Asia Major
- Discipline: Chinese history, formerly East Asian history
- Language: English, German, French

Publication details
- History: 1923–1933 (First Series); 1949–1975 (New Series); 1988–present (Third Series);
- Publisher: Verlag der Asia Major (1923–1933); University of Cambridge, University of Oxford, University of London (1949–1975); Princeton University (1988–1997); Academia Sinica (1998–present);
- Frequency: Annually

Standard abbreviations
- ISO 4: Asia Major

Indexing
- ISSN: 0004-4482
- LCCN: 31007114
- JSTOR: 00044482
- OCLC no.: 1010640739

Links
- Journal homepage;

= Asia Major (journal) =

Asia Major is an annual peer-reviewed academic journal that focuses on the history of China. From 1923 to 1933 it was based in Germany, from 1949 to 1975 in Great Britain, from 1988 to 1997 in the U.S., and since 1998 in Taiwan.

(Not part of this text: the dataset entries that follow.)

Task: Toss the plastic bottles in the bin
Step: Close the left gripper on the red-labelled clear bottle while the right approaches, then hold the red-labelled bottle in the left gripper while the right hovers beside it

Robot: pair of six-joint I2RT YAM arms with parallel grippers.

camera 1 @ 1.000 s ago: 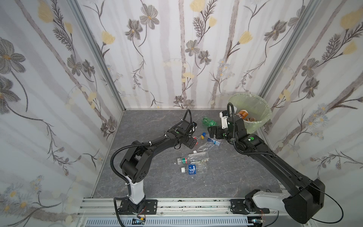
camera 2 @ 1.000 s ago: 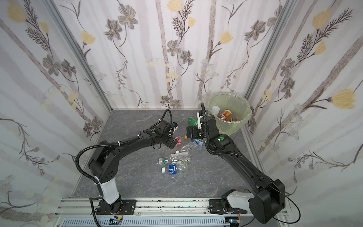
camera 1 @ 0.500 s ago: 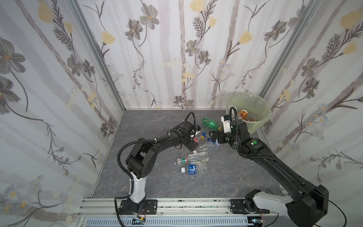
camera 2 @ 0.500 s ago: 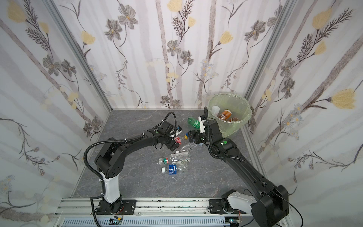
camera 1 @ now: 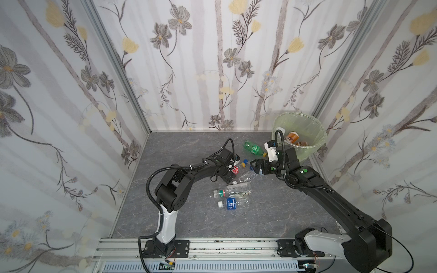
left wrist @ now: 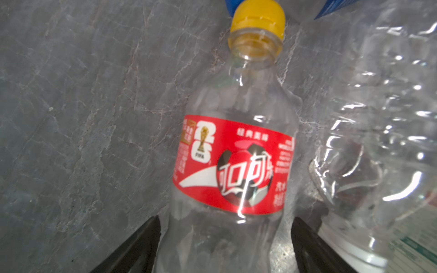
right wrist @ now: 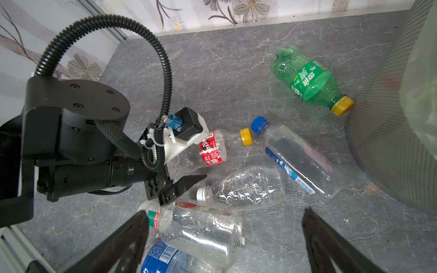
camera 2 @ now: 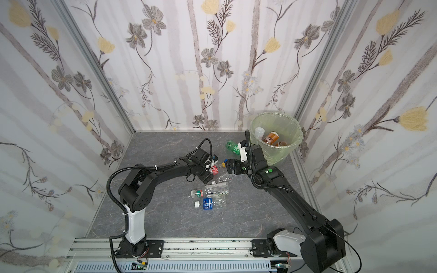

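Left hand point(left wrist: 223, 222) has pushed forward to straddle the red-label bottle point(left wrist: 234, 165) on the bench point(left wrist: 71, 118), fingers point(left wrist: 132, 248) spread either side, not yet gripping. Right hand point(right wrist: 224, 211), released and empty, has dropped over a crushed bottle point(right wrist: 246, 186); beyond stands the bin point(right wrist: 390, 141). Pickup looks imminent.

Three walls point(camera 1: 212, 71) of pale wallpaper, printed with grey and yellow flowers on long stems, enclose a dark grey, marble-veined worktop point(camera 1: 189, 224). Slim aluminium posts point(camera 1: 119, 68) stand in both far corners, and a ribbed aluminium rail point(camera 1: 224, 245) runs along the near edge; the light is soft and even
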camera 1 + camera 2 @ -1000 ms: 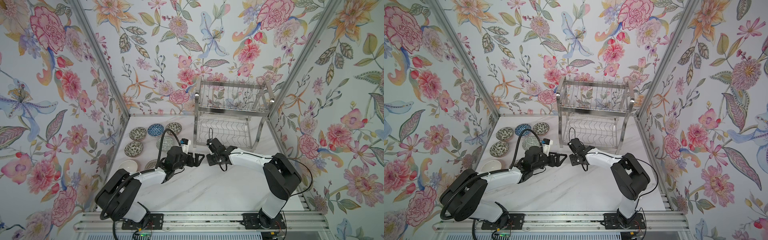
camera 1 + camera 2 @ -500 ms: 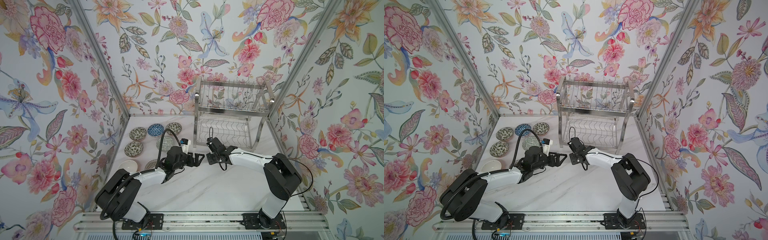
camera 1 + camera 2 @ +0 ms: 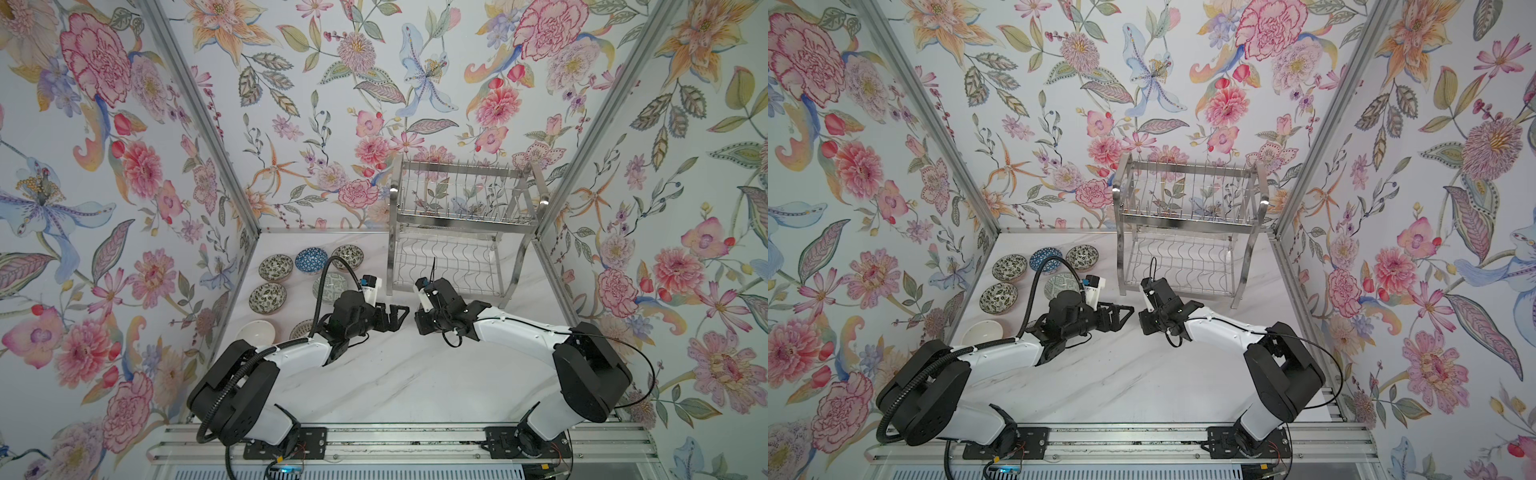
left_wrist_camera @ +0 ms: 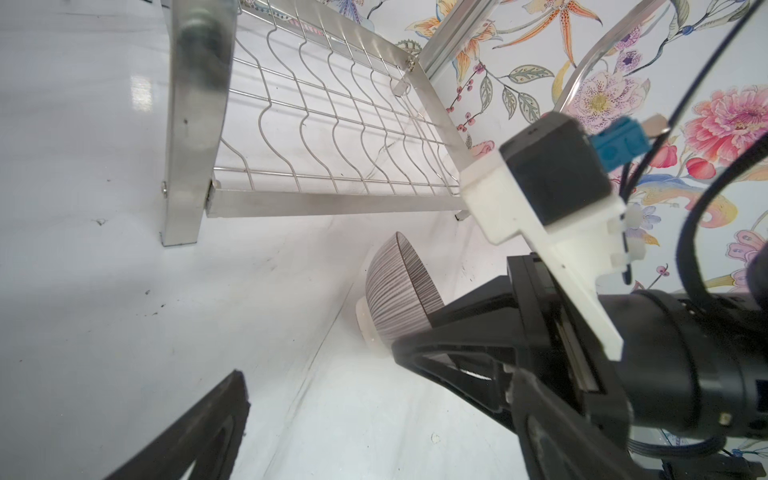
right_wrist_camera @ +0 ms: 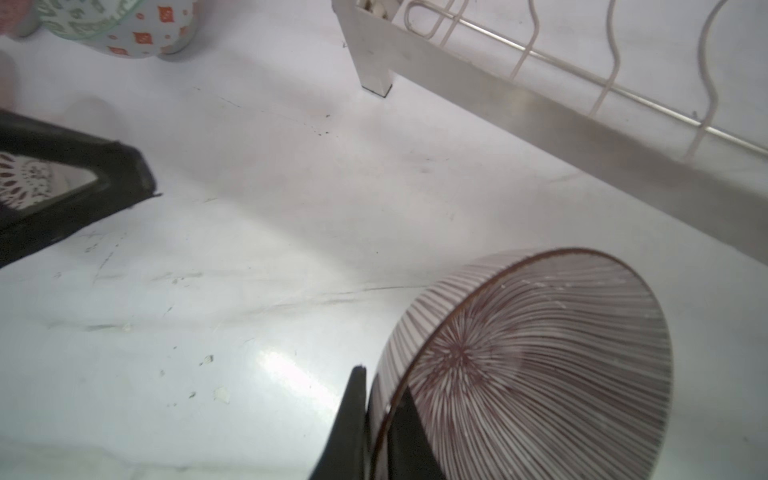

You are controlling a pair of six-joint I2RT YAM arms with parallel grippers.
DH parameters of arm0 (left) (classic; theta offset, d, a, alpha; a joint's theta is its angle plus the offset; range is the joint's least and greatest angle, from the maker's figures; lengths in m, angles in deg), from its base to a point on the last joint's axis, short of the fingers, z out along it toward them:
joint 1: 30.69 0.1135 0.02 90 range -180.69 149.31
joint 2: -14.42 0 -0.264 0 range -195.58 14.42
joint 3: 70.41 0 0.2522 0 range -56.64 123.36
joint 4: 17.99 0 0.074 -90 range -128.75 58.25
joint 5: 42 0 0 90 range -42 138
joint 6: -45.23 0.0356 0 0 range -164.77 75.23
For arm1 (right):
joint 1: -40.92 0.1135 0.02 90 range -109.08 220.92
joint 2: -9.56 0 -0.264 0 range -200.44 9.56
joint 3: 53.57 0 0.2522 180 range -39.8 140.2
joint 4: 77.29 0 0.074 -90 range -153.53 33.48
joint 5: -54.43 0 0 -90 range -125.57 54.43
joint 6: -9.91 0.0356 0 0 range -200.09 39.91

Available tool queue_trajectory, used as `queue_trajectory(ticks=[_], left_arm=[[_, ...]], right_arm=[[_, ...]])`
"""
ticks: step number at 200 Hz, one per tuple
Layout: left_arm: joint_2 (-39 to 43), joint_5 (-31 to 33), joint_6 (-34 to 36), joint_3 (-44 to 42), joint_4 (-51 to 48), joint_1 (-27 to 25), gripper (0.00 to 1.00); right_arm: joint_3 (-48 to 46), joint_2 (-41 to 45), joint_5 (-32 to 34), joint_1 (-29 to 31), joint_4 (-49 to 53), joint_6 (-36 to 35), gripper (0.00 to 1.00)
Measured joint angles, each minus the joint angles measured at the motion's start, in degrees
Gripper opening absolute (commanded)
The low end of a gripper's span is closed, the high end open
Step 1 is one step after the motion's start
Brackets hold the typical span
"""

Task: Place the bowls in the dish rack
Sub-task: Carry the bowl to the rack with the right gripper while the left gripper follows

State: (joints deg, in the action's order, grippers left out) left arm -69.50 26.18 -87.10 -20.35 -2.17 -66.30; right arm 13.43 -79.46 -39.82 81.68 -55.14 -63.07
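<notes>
Porcelain stood on edge in the right claw (image 5: 380,386). The claw was clenched on the rim of a striped bowl (image 5: 532,365), one finger inside the wall and one outside, so the bowl hung nearly upright with its open face turned sideways. I took that for the point of the hold, since the wavy wires of the dish rack (image 3: 461,216) take a bowl on its edge, not flat. The bowl sat low over the table (image 3: 415,382), just in front of the rack's lower tier (image 4: 332,137) and apart from it. Whether its bottom edge touched the marble I could not tell. Nothing lay in either tier that I could see.

The right arm lay stretched low across the table from its base, forearm almost level, its claw pointing toward the middle. The left claw (image 3: 400,318) faced it across a small gap, spread wide and empty, its arm likewise folded low and reaching to the middle. It looked like a helper standing clear, with nothing to steady.

The other bowls (image 3: 275,267) sat mouth-up in a cluster by the left wall, well apart from the rack, some half hidden behind the left arm. To my eye the loading had barely begun, and the next move called for a lift and a tilt into a slot.
</notes>
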Motion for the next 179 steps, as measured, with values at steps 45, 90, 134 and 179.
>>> queue_trajectory(ticks=[45, 90, 134, 179], left_arm=[[0.13, 1.68, 3.26, 3.65, -3.85, 0.0, 0.99], [1.18, 3.74, 6.27, 6.69, -7.23, 0.0, 0.99], [1.22, 4.28, 7.45, 8.96, -8.13, 0.0, 0.99], [0.85, 4.74, 8.07, 11.52, -8.13, 0.0, 0.99]], right_arm=[[-6.91, 8.0, -8.48, -4.68, -12.52, 3.63, 0.0], [-9.46, 9.22, -14.93, -9.2, -24.72, 8.81, 0.0], [-10.14, 7.78, -19.02, -12.07, -34.75, 14.01, 0.0], [-9.29, 1.03, -22.21, -15.19, -42.99, 19.87, 0.0]])
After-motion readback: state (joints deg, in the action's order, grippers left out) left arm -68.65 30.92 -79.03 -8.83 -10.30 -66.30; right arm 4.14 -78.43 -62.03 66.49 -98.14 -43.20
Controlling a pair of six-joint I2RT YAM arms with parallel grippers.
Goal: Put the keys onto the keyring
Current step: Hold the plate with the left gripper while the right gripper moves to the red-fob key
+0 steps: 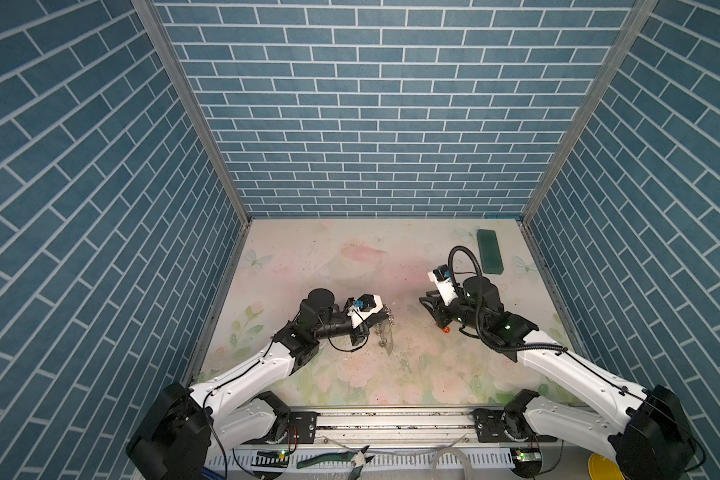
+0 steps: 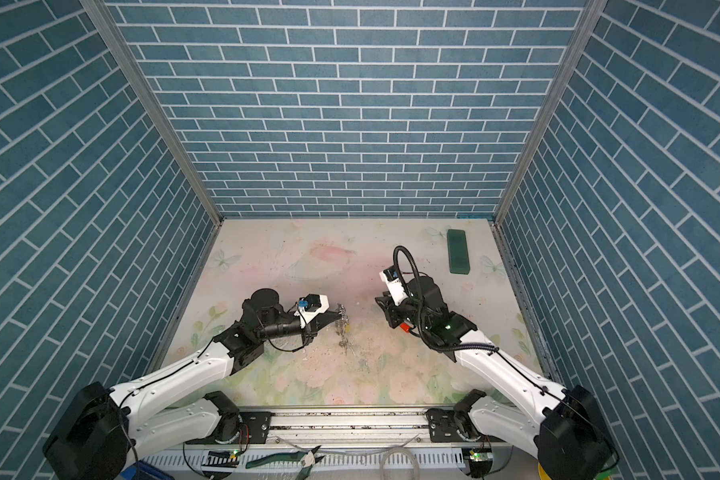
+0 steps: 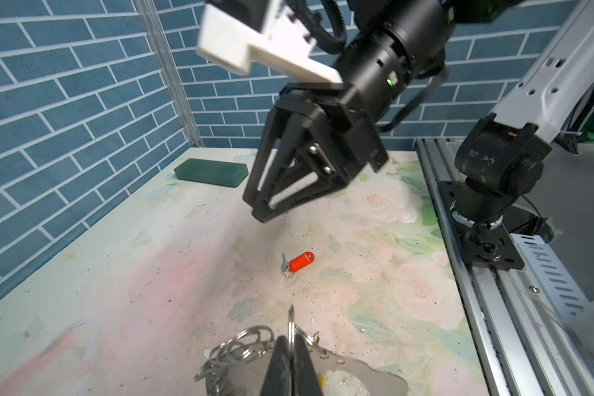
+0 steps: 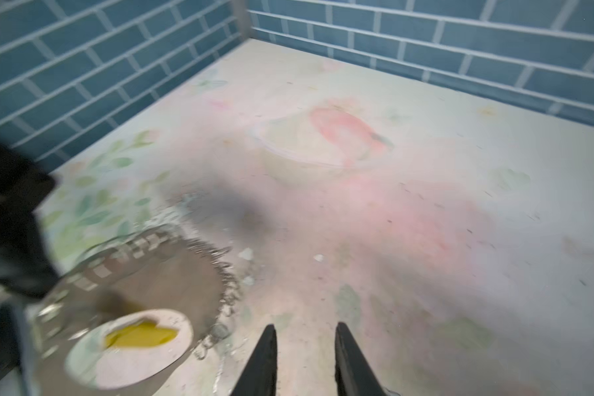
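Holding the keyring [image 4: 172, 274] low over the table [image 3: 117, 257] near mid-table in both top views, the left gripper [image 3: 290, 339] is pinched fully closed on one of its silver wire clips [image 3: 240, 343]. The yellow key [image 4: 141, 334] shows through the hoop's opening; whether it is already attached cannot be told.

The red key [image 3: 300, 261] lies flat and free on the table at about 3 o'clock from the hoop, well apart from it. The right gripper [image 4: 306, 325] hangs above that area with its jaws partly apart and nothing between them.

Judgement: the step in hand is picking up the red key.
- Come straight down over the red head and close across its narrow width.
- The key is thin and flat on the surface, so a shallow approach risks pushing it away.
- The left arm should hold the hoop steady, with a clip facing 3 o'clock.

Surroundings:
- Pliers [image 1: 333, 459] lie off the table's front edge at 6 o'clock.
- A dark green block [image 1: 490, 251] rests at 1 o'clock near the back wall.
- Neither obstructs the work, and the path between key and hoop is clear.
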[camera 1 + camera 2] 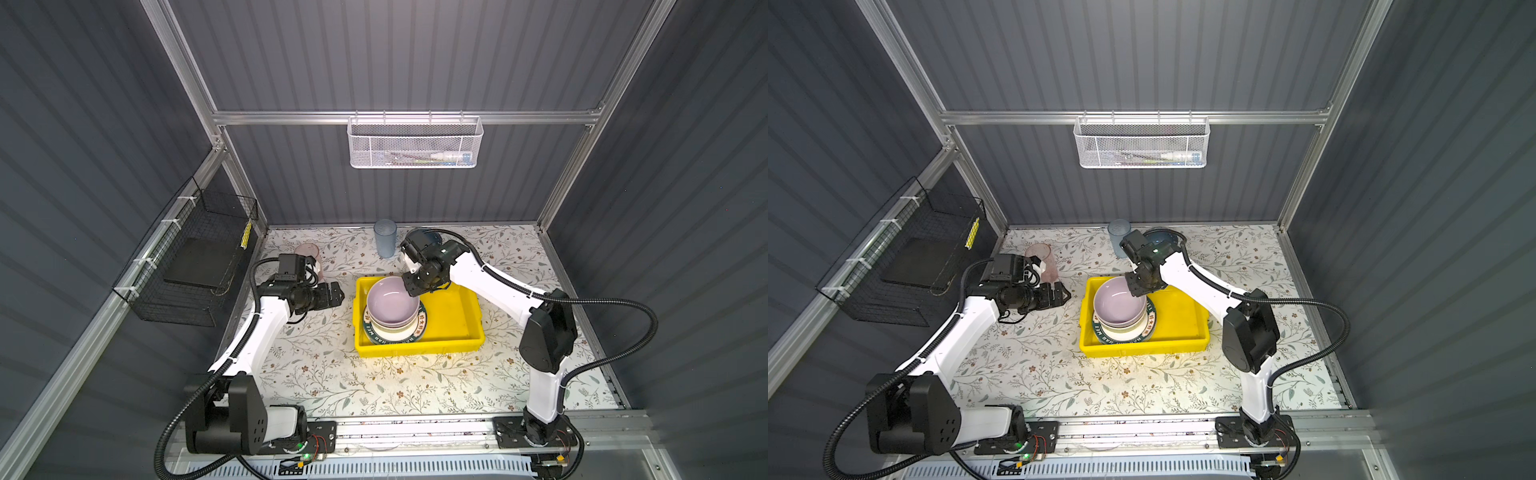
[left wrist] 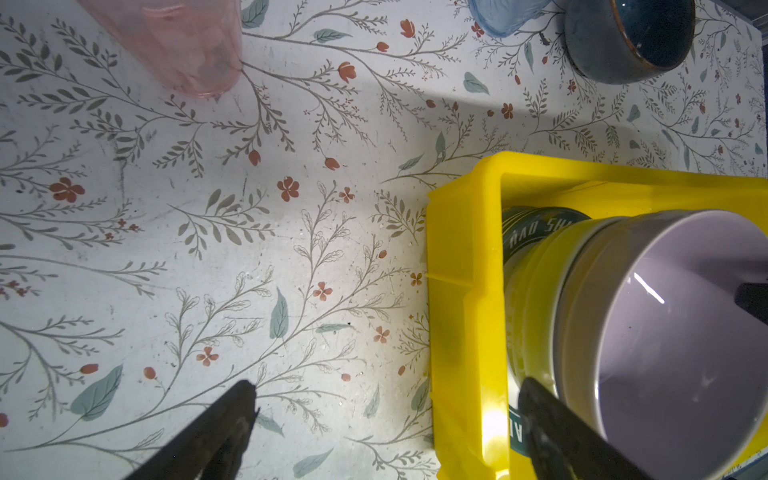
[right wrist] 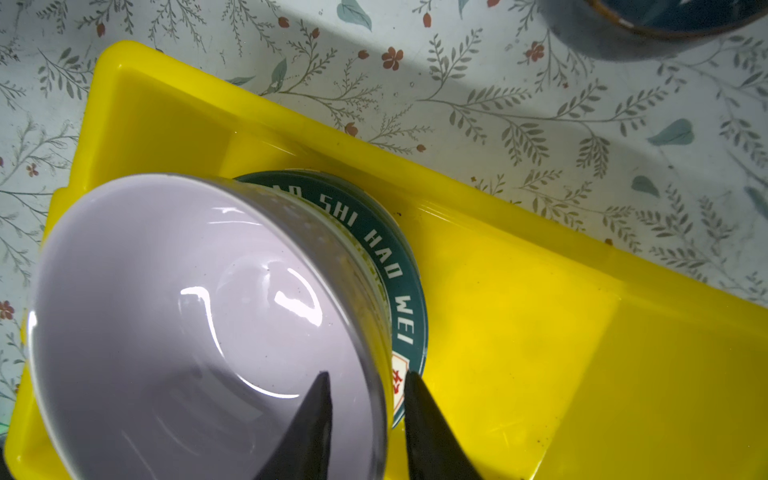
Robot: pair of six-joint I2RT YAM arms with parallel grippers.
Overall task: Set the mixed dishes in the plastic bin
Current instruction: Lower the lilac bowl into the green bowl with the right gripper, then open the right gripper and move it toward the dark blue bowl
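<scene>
The right gripper (image 3: 368, 376) sits astride the rim of the lilac bowl (image 3: 187, 311), one finger inside and one outside, its jaws slightly parted and seemingly not pinching. The yellow plastic bin (image 1: 449, 320) lies mid-way across the table (image 1: 332, 374). At its left end the green lettered plate (image 3: 399, 266) carries a stack topped by that bowl. Toward the table's far edge stand the dark blue bowl (image 2: 627, 37), blue tumbler (image 1: 385, 239) and pink tumbler (image 1: 1042, 259). The blue bowl looks stiff, slick and breakable: pinch its rim wall. The tumblers look light and tippy: grip mid-body. The left gripper (image 2: 386, 384) hangs spread wide and empty beside the bin's left wall.
</scene>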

The journal was originally established in the early 1920s in Leipzig by Jewish-German Sinologist Bruno Schindler (1882–1964), but the original series ended in 1933 when he was forced to flee Germany. In 1949, he revived it in Great Britain where he emigrated to. It was edited by Walter Simon in the years 1964–75. The latest series (Third Series) was revived by Denis Twitchett at Princeton University in 1975, and in 1998 it moved to Taiwan's Academia Sinica with the support of Tu Cheng-sheng.